E The docstring of the Dask function you ran should have more information.
_ _ _ _ _ _ _ _ _ _ _ _ _ _ _ _ _ _ _ _ _ _ _ _ _ _ _ _ _ _ _ _ _ _ _ _ _ _ _ _
Steps/Code to reproduce bug
- Run the following test inside
test_retrieval.py:
def test_two_tower_v2_export_embeddings_sparse_inputs(
music_streaming_data: Dataset,
):
user_schema = music_streaming_data.schema.select_by_tag(Tags.USER)
candidate_schema = music_streaming_data.schema.select_by_tag(Tags.ITEM)
query = mm.Encoder(user_schema, mm.MLPBlock([8]))
candidate = mm.Encoder(candidate_schema, mm.MLPBlock([8]))

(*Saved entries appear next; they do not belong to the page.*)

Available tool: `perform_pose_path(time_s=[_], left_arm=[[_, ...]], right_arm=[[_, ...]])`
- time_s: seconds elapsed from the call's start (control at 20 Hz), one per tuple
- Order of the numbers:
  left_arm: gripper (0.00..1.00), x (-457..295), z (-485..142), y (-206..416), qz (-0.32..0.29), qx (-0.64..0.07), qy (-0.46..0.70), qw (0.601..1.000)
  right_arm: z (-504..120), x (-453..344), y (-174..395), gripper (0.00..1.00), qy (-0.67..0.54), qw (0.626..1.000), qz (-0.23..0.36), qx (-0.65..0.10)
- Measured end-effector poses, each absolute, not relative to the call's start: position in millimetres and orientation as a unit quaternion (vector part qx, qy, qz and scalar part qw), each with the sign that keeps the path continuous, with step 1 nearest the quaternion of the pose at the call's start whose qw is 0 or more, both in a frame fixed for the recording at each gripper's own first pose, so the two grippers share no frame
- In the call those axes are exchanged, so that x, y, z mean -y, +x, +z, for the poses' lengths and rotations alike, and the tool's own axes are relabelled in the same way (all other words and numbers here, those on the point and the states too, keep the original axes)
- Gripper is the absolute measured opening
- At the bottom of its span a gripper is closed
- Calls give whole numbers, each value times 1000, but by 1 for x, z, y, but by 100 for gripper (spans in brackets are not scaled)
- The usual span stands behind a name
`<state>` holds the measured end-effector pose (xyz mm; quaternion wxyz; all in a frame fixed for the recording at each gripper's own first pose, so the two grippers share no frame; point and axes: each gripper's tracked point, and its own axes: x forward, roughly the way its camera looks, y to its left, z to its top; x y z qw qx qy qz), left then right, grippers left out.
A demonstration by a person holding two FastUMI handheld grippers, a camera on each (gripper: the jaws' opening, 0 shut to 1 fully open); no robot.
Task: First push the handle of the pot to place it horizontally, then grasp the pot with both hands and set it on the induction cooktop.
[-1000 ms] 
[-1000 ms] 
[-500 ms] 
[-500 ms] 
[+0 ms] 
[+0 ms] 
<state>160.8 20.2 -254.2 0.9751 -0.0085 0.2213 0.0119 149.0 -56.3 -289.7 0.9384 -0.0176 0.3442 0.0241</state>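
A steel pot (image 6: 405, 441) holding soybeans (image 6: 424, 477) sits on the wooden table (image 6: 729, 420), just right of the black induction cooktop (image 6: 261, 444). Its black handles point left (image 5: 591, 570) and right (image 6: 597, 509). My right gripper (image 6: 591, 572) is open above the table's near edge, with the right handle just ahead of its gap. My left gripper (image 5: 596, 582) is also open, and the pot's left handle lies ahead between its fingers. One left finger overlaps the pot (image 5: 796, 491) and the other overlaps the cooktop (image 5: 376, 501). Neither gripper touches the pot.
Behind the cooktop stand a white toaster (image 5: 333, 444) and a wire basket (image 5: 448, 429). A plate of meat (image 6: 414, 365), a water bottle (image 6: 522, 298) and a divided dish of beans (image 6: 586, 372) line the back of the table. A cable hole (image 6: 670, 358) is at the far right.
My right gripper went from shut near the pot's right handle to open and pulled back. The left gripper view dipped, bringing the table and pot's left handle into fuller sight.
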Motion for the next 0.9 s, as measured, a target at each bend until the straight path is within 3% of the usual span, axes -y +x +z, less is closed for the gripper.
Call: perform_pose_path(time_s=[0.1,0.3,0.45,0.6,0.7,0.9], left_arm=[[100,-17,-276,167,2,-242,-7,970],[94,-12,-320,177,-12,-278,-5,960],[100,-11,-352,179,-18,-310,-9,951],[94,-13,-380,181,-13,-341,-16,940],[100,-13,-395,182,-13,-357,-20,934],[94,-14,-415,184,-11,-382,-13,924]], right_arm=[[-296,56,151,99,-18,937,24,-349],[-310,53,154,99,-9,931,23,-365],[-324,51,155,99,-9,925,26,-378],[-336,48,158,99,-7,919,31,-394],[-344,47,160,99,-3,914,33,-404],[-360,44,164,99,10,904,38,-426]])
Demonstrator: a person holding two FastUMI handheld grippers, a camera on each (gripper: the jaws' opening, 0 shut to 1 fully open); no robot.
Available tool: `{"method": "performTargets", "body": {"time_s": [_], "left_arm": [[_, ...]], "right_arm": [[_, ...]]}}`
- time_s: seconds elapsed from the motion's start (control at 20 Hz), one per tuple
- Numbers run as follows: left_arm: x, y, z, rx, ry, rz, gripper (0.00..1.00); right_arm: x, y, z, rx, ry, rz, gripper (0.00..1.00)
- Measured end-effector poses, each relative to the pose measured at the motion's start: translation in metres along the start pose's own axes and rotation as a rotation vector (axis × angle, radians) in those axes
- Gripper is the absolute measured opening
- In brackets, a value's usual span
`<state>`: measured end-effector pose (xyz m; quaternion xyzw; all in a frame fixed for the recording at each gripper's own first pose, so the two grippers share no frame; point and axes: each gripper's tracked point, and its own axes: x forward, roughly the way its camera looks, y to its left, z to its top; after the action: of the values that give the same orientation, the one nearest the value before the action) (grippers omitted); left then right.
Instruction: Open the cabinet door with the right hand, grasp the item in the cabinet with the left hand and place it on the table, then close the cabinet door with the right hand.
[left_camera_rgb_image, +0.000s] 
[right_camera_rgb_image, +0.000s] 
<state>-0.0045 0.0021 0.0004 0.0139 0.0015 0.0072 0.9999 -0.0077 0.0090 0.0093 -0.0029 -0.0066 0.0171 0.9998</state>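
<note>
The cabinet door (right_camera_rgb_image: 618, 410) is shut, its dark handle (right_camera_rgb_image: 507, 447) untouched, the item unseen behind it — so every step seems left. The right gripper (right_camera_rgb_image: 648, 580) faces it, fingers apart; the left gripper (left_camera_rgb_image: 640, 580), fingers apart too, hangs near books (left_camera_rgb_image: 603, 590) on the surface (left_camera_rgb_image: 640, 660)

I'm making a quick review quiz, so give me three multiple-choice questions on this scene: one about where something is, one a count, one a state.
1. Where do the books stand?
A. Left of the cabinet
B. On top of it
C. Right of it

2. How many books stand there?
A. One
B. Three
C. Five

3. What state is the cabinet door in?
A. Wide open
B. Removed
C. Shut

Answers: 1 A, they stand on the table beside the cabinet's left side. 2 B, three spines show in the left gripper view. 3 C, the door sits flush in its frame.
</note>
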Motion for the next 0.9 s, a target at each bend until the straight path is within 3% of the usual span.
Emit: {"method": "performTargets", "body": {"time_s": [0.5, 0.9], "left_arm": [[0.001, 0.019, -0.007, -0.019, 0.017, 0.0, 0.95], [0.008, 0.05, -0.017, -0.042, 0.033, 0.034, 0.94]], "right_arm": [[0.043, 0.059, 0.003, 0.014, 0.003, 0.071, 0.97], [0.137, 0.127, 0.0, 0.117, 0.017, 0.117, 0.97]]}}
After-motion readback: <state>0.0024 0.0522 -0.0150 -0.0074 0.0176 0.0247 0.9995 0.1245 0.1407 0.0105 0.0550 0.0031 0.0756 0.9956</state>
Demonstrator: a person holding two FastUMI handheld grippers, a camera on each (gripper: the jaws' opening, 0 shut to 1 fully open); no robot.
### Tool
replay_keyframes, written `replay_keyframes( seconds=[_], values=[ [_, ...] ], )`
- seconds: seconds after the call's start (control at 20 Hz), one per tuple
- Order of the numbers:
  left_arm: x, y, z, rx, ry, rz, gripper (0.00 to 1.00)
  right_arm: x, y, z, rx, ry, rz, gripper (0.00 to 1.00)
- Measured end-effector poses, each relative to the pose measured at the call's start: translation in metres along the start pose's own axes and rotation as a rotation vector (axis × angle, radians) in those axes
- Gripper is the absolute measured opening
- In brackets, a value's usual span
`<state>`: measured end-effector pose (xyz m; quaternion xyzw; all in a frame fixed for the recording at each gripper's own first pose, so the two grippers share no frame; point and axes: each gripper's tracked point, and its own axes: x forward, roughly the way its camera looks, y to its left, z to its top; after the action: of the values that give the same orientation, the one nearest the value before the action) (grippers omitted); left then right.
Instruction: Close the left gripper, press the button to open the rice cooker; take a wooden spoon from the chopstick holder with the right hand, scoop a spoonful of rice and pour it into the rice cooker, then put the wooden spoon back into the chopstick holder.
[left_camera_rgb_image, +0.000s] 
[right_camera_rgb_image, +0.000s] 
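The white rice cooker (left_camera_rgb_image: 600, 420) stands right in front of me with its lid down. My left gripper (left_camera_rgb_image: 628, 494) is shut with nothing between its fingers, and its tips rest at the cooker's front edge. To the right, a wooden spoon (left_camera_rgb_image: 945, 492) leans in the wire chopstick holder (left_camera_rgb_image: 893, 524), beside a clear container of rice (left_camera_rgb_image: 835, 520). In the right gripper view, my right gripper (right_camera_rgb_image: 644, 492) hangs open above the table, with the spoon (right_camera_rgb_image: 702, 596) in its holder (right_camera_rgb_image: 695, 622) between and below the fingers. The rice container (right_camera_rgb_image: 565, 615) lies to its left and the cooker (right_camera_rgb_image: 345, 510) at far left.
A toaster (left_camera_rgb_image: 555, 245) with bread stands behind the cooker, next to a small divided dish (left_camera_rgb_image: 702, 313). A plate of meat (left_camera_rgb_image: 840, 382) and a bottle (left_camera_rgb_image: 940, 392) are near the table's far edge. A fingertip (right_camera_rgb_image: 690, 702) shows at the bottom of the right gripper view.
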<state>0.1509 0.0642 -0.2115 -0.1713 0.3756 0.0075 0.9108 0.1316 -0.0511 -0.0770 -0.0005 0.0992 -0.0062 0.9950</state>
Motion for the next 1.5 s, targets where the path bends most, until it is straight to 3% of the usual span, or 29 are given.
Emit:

model = mm.TwoTowerModelV2(
query_tower=query, candidate_tower=candidate, negative_samplers=["in-batch"]
)
model, _ = testing_utils.model_test(model, music_streaming_data, reload_model=False)
queries = model.query_embeddings(music_streaming_data, batch_size=10, index=Tags.USER_ID).compute()
_check_embeddings(queries, 100, 8, "user_id")
Expected behavior
Batch-predict should support sparse input features. This is for example required by the YoutubeDNN retrieval or Session-based models for exporting the query embeddings.